List all lines of the data containing the word "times".

DATA FOR ANALYSIS START

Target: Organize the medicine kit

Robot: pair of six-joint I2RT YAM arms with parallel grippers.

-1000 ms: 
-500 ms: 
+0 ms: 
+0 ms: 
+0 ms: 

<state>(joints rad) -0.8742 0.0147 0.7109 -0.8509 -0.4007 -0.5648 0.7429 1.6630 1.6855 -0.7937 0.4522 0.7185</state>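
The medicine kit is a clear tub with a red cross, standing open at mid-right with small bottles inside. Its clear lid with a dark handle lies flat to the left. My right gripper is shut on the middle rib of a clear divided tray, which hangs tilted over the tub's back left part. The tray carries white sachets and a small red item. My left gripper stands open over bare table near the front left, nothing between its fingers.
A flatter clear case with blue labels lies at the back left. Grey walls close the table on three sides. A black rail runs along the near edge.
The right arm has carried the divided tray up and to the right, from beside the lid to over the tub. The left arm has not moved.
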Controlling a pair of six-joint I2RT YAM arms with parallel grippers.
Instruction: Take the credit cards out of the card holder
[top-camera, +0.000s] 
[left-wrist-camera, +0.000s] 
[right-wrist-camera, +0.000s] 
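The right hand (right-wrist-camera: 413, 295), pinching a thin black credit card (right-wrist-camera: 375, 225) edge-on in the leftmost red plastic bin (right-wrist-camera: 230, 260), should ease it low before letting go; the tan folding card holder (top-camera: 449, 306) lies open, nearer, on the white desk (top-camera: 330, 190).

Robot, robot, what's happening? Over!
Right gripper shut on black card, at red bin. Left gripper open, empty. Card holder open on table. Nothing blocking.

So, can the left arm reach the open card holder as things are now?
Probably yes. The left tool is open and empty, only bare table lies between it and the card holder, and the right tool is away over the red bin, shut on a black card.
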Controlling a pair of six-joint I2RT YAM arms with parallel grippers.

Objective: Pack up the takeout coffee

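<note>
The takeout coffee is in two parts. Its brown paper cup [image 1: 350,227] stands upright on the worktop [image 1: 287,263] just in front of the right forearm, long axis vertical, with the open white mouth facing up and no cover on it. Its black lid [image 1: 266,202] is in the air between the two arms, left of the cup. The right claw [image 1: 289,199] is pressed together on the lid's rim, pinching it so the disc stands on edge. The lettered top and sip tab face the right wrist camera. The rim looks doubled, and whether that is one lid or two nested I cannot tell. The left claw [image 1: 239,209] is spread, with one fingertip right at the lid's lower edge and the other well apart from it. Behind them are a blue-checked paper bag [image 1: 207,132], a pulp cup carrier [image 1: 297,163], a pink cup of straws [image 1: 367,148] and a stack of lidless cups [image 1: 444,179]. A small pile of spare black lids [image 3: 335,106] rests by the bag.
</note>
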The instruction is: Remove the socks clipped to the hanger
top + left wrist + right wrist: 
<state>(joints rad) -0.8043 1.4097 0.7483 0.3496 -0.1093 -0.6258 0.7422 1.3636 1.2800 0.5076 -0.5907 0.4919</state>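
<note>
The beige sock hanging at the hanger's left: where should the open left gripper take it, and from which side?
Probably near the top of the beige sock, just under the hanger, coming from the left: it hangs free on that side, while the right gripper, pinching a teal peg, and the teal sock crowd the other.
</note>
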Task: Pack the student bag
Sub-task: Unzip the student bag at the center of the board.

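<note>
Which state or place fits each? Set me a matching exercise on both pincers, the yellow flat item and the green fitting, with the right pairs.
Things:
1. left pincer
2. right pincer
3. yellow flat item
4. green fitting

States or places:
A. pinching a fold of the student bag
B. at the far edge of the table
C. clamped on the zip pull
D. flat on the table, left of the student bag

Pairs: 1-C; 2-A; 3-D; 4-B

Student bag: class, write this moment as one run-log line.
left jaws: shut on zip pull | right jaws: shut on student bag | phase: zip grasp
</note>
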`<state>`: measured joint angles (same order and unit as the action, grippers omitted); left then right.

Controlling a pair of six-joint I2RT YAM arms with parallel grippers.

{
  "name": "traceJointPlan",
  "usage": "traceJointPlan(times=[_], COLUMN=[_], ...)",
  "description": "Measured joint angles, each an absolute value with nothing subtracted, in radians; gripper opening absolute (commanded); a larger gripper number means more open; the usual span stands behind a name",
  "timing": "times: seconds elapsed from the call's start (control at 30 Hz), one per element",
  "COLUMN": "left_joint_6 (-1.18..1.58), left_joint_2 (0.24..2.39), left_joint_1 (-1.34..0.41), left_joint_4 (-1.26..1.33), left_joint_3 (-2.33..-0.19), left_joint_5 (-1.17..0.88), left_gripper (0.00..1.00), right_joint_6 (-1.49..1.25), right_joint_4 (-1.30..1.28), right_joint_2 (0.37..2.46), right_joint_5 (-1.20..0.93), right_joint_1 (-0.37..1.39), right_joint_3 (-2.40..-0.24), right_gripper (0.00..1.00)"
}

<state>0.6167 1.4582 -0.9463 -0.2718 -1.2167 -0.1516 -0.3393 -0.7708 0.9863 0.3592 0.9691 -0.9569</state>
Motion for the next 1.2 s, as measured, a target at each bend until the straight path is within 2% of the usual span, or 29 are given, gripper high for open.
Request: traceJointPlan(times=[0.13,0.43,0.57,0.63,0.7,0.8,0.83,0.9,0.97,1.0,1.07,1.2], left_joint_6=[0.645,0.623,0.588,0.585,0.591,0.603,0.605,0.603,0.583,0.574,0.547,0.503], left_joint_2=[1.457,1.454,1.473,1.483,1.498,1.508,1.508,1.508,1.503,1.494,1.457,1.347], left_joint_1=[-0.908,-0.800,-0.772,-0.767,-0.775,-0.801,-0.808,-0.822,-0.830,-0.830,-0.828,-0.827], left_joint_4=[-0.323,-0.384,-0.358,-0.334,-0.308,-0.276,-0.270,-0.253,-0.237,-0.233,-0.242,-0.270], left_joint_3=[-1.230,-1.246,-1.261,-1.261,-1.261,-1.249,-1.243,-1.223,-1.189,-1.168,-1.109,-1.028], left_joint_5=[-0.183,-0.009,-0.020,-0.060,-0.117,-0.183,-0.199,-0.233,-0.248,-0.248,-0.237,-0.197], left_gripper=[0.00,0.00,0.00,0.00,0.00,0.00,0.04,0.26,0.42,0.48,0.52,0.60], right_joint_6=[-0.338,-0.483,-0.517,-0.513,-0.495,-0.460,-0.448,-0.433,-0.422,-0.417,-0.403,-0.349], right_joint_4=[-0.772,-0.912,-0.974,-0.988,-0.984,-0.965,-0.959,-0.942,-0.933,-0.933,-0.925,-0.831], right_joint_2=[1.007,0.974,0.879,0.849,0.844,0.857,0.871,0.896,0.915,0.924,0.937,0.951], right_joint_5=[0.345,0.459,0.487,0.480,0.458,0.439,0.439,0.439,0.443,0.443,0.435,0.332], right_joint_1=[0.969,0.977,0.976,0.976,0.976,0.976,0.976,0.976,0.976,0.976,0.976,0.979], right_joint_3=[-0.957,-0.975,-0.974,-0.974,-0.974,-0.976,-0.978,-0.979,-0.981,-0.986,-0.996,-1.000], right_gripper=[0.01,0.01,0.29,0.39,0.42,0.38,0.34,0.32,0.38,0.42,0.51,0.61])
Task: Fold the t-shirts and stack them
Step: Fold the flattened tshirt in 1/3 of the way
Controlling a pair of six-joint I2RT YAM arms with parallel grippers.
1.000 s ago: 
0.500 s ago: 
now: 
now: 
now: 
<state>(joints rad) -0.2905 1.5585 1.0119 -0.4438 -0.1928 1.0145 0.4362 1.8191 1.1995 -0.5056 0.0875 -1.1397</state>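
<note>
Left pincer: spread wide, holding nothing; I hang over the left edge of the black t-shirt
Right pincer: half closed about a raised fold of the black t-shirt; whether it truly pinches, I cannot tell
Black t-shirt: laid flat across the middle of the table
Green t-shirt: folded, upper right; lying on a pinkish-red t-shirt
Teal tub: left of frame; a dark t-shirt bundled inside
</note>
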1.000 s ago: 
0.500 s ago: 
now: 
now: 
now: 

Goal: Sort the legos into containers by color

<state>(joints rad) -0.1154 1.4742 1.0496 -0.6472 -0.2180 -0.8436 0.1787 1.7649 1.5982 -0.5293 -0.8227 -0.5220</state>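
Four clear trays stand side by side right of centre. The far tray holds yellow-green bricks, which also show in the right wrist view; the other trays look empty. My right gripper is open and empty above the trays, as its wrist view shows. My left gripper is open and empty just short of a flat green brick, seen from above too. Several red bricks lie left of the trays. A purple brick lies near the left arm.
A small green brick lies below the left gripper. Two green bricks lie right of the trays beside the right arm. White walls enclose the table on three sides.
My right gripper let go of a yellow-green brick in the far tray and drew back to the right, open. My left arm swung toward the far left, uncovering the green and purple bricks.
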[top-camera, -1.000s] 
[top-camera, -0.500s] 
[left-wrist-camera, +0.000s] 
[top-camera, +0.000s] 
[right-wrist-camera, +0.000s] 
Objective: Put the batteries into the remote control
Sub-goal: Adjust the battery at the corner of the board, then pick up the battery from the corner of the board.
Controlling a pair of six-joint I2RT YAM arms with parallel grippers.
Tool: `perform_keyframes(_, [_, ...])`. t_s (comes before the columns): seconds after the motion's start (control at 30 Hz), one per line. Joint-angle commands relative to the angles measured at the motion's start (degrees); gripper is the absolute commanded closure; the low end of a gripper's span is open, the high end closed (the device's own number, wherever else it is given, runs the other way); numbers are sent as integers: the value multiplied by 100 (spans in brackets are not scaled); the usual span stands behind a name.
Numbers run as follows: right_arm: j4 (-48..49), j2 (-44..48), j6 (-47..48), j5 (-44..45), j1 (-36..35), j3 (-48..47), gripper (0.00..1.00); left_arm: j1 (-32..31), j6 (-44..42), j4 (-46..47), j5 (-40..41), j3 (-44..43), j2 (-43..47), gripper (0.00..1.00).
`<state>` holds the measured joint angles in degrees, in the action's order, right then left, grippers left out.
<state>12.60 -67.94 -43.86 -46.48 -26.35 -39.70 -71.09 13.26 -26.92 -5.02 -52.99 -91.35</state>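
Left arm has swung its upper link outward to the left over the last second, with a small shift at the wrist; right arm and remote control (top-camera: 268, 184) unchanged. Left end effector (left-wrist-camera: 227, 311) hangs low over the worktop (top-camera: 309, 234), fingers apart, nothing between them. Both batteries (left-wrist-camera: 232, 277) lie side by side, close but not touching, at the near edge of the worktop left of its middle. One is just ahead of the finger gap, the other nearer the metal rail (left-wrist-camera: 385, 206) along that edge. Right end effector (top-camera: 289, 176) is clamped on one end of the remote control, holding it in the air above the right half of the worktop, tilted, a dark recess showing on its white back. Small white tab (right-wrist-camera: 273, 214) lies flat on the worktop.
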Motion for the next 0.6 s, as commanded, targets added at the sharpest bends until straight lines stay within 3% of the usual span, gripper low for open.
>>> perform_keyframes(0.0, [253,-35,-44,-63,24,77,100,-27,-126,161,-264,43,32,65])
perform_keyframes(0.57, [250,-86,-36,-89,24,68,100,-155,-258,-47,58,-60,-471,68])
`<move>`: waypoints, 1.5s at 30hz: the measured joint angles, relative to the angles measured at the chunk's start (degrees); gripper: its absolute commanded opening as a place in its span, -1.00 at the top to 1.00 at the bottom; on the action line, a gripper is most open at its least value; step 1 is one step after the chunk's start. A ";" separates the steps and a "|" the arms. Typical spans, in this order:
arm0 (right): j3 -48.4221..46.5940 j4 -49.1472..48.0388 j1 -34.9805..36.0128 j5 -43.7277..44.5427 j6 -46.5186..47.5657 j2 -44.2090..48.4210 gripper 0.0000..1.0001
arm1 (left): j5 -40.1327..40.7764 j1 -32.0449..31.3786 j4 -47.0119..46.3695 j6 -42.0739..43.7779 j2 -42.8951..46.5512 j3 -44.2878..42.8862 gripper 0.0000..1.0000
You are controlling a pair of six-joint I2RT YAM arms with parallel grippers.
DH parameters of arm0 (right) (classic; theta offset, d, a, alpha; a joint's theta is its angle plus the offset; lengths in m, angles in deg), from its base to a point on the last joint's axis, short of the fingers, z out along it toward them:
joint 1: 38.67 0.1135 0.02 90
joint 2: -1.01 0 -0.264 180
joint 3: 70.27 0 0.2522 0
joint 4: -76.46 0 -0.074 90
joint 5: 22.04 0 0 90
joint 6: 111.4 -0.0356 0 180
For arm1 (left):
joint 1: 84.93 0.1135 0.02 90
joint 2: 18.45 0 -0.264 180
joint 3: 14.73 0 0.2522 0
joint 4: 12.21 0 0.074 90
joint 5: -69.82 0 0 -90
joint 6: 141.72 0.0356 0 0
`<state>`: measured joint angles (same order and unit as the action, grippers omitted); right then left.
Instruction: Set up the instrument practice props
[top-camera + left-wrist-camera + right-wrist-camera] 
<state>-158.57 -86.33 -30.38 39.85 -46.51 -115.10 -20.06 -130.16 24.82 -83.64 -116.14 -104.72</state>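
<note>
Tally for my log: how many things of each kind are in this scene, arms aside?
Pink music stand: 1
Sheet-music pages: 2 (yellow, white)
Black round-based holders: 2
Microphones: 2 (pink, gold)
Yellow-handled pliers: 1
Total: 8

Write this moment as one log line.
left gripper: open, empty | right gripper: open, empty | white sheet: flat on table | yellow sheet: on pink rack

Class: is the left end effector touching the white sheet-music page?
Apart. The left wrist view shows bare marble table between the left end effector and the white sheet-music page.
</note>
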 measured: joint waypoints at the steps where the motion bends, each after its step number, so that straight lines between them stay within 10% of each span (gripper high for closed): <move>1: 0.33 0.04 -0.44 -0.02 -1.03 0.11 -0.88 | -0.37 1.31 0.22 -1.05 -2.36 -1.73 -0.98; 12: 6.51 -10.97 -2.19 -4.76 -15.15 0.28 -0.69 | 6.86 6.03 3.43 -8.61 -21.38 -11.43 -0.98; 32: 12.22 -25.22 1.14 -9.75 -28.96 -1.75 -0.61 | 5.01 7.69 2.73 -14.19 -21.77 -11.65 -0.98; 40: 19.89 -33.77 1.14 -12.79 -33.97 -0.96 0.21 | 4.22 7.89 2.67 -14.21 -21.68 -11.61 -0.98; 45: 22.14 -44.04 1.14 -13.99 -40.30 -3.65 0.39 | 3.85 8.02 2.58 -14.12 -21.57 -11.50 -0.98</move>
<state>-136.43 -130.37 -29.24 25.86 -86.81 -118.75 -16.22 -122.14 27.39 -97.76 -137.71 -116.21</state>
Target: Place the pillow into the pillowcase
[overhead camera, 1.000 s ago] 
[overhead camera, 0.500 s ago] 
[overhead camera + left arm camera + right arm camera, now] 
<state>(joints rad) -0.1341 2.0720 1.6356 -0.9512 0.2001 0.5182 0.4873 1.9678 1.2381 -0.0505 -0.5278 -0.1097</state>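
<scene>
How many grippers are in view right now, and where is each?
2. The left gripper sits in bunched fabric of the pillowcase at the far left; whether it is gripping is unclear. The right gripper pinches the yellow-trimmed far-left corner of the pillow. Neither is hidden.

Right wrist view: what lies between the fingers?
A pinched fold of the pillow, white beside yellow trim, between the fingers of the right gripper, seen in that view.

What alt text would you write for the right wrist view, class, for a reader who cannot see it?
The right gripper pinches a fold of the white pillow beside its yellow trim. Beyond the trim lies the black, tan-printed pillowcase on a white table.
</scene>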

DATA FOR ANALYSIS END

◆ **ANSWER SECTION**:
  "usage": "traceJointPlan(times=[_], COLUMN=[_], ...)",
  "timing": "times: seconds elapsed from the call's start (control at 30 Hz), one per element",
Request: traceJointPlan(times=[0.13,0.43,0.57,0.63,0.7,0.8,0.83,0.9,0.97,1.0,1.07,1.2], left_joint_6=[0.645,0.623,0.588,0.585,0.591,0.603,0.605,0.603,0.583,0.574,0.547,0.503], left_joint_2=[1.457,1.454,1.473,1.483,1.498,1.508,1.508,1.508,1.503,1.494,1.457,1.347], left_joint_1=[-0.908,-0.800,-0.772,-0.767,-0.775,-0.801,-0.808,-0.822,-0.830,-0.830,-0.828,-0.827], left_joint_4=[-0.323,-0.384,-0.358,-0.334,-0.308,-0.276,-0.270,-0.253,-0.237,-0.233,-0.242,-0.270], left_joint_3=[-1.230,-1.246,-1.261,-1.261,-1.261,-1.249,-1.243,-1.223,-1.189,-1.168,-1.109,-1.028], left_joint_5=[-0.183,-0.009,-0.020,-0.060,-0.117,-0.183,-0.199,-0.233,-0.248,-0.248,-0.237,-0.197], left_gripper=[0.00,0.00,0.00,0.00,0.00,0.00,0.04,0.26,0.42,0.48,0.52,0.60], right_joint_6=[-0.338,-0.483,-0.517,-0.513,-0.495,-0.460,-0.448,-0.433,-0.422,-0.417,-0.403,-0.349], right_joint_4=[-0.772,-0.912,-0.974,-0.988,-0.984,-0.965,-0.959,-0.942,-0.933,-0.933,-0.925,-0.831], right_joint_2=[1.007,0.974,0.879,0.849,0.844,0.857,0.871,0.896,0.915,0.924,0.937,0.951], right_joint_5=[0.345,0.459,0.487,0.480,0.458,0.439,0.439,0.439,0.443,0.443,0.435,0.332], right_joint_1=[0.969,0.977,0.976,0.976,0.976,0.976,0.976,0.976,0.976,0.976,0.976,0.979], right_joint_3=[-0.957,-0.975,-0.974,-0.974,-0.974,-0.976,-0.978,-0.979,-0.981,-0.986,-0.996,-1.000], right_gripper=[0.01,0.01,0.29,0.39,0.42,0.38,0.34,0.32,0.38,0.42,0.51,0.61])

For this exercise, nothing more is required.